╭─ SUPPLIED INFORMATION

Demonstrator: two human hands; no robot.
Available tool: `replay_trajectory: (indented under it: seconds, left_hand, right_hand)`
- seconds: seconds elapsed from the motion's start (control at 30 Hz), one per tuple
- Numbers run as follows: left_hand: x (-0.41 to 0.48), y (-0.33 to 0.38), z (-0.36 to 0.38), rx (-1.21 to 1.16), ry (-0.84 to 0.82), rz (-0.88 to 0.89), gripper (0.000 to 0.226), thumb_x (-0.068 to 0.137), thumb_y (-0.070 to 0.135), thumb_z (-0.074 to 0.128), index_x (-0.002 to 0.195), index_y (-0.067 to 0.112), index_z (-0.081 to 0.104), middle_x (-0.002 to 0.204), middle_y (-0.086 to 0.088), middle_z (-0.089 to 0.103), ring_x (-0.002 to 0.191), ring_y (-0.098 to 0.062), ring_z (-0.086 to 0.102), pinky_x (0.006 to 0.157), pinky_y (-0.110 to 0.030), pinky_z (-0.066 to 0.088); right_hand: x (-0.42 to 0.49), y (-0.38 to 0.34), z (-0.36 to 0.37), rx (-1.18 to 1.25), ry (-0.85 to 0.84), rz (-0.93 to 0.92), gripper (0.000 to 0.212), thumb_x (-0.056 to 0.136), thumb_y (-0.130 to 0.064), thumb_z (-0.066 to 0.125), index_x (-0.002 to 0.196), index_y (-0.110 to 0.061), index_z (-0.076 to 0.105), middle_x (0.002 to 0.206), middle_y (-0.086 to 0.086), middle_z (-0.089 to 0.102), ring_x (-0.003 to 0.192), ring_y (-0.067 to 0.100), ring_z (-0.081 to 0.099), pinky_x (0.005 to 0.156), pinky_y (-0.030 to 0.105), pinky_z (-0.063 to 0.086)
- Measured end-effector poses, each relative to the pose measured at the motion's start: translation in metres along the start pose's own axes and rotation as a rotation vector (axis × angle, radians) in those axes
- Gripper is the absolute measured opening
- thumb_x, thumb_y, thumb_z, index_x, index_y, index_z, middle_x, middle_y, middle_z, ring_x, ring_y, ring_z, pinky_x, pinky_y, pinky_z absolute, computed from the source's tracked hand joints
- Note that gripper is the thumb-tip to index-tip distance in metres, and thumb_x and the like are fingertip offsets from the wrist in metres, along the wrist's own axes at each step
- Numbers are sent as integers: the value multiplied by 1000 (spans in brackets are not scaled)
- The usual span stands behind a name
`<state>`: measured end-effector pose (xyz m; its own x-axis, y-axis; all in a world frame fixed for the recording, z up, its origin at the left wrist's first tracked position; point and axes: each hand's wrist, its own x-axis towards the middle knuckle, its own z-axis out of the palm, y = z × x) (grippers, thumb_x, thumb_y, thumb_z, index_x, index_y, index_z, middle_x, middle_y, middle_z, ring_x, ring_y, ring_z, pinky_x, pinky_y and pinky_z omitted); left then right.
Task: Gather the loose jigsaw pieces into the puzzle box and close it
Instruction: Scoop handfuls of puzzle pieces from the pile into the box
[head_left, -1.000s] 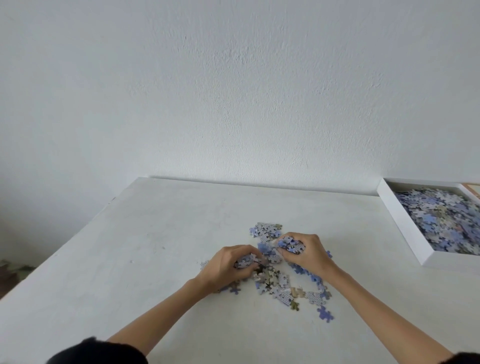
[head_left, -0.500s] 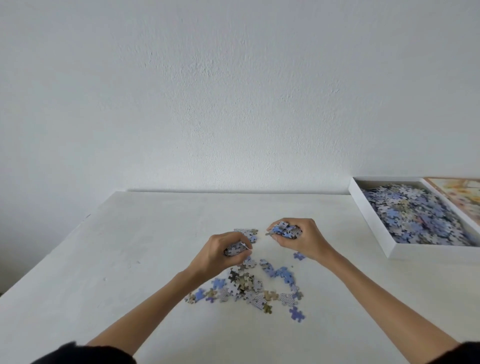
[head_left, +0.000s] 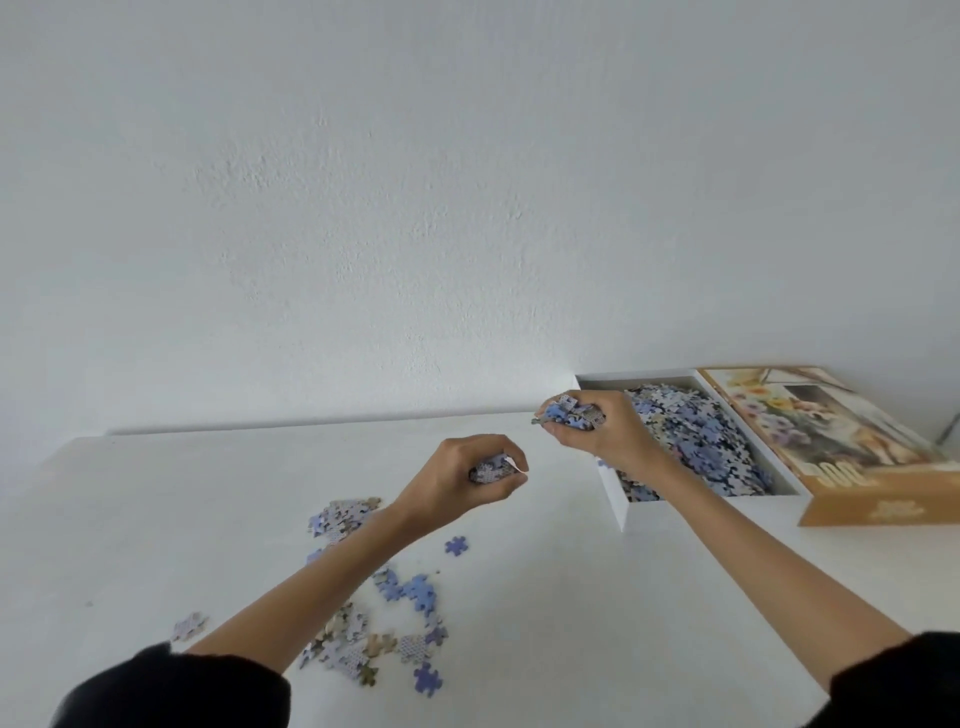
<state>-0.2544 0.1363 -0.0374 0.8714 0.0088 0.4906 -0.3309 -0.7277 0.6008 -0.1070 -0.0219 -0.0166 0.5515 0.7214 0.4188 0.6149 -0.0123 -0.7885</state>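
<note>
Loose jigsaw pieces (head_left: 400, 618) in blue, white and tan lie scattered on the white table (head_left: 156, 519) in front of me. My left hand (head_left: 462, 478) grips a small clump of pieces above the table's middle. Over the left wall of the open white puzzle box (head_left: 615, 499), my right hand (head_left: 592, 426) holds a bigger handful. The box is heaped with pieces. Its lid (head_left: 826, 441), printed with flowers, lies face up right beside the box.
A white wall rises behind the table's far edge. One lone piece (head_left: 189, 626) lies far left, another (head_left: 456, 545) near the box. A dark object (head_left: 950, 431) shows at the right edge.
Both hands lifted off the pile with pieces gripped and moved right toward the box. The view swung right, showing the whole box and its lid.
</note>
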Motion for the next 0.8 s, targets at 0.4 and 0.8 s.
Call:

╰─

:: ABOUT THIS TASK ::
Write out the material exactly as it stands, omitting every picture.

:: ANSWER AREA ::
Demonstrator: two human hands; no robot.
Available tool: `replay_trajectory: (indented under it: seconds, left_hand, right_hand)`
- seconds: seconds elapsed from the motion's start (control at 30 Hz), one per tuple
- Numbers run as follows: left_hand: x (-0.41 to 0.48), y (-0.33 to 0.38), z (-0.36 to 0.38), rx (-1.21 to 1.16), ry (-0.84 to 0.82), rz (-0.88 to 0.89), gripper (0.000 to 0.226), thumb_x (-0.068 to 0.137), thumb_y (-0.070 to 0.135), thumb_z (-0.074 to 0.128), index_x (-0.002 to 0.195), index_y (-0.067 to 0.112), index_z (-0.081 to 0.104), middle_x (-0.002 to 0.204), middle_y (-0.086 to 0.088), middle_z (-0.089 to 0.103), ring_x (-0.002 to 0.191), ring_y (-0.098 to 0.062), ring_z (-0.086 to 0.102), pinky_x (0.006 to 0.157), pinky_y (-0.110 to 0.030), pinky_z (-0.066 to 0.088); right_hand: x (-0.42 to 0.49), y (-0.38 to 0.34), z (-0.36 to 0.37), rx (-1.18 to 1.25), ry (-0.85 to 0.84), rz (-0.93 to 0.92), gripper (0.000 to 0.212), thumb_x (-0.056 to 0.136), thumb_y (-0.130 to 0.064), thumb_z (-0.066 to 0.125), index_x (-0.002 to 0.196), index_y (-0.110 to 0.061), index_z (-0.076 to 0.105), middle_x (0.002 to 0.206), middle_y (-0.086 to 0.086), middle_z (-0.089 to 0.102), ring_x (-0.003 to 0.192), ring_y (-0.067 to 0.100), ring_z (-0.081 to 0.099), pinky_x (0.005 to 0.156), pinky_y (-0.030 to 0.105), pinky_z (-0.063 to 0.086)
- Measured end-effector poses, each relative to the pose measured at the motion's start: translation in metres along the start pose's own axes and rotation as a rotation vector (axis × angle, radians) in those axes
- Gripper is the absolute measured opening
- thumb_x, thumb_y, thumb_z, index_x, index_y, index_z, middle_x, middle_y, middle_z, ring_x, ring_y, ring_z, pinky_x, pinky_y, pinky_z absolute, computed from the source's tracked hand joints
- Note that gripper is the thumb-tip to index-tip distance in metres, and thumb_x and the like are fingertip offsets from the wrist in metres, along the wrist's own axes at each step
- Numbers are sent as integers: the value multiplied by 1000 (spans in brackets are not scaled)
- The usual span stands behind a name
`<state>`: measured end-effector pose (xyz m; its own x-axis, y-axis; all in a world frame fixed for the recording, z up, its origin at the left wrist's first tracked position; point and axes: each hand's wrist, its own x-axis towards the middle knuckle, its own z-axis out of the palm, y = z × x) (grippers, thumb_x, thumb_y, thumb_z, index_x, index_y, index_z, middle_x, middle_y, middle_z, ring_x, ring_y, ring_z, pinky_x, pinky_y and pinky_z omitted); left then right.
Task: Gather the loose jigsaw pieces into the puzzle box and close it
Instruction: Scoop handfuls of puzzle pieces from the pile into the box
[head_left, -1.000s] 
[head_left, -0.500s] 
[head_left, +0.000s] 
<state>-0.2544 0.1363 -0.0374 0.8714 0.0088 0.4906 -0.3309 -0.7277 0.6008 -0.1070 -0.0219 -0.0166 0.5515 0.7214 0.4188 0.6149 -0.0123 -0.7885</state>
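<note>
Loose jigsaw pieces (head_left: 400, 618) in blue, white and tan lie scattered on the white table (head_left: 156, 519) in front of me. My left hand (head_left: 462, 478) grips a small clump of pieces above the table's middle. Over the left wall of the open white puzzle box (head_left: 615, 499), my right hand (head_left: 592, 426) holds a bigger handful. The box is heaped with pieces. Its lid (head_left: 826, 441), printed with flowers, lies face up right beside the box.
A white wall rises behind the table's far edge. One lone piece (head_left: 189, 626) lies far left, another (head_left: 456, 545) near the box. A dark object (head_left: 950, 431) shows at the right edge.
Both hands lifted off the pile with pieces gripped and moved right toward the box. The view swung right, showing the whole box and its lid.
</note>
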Motion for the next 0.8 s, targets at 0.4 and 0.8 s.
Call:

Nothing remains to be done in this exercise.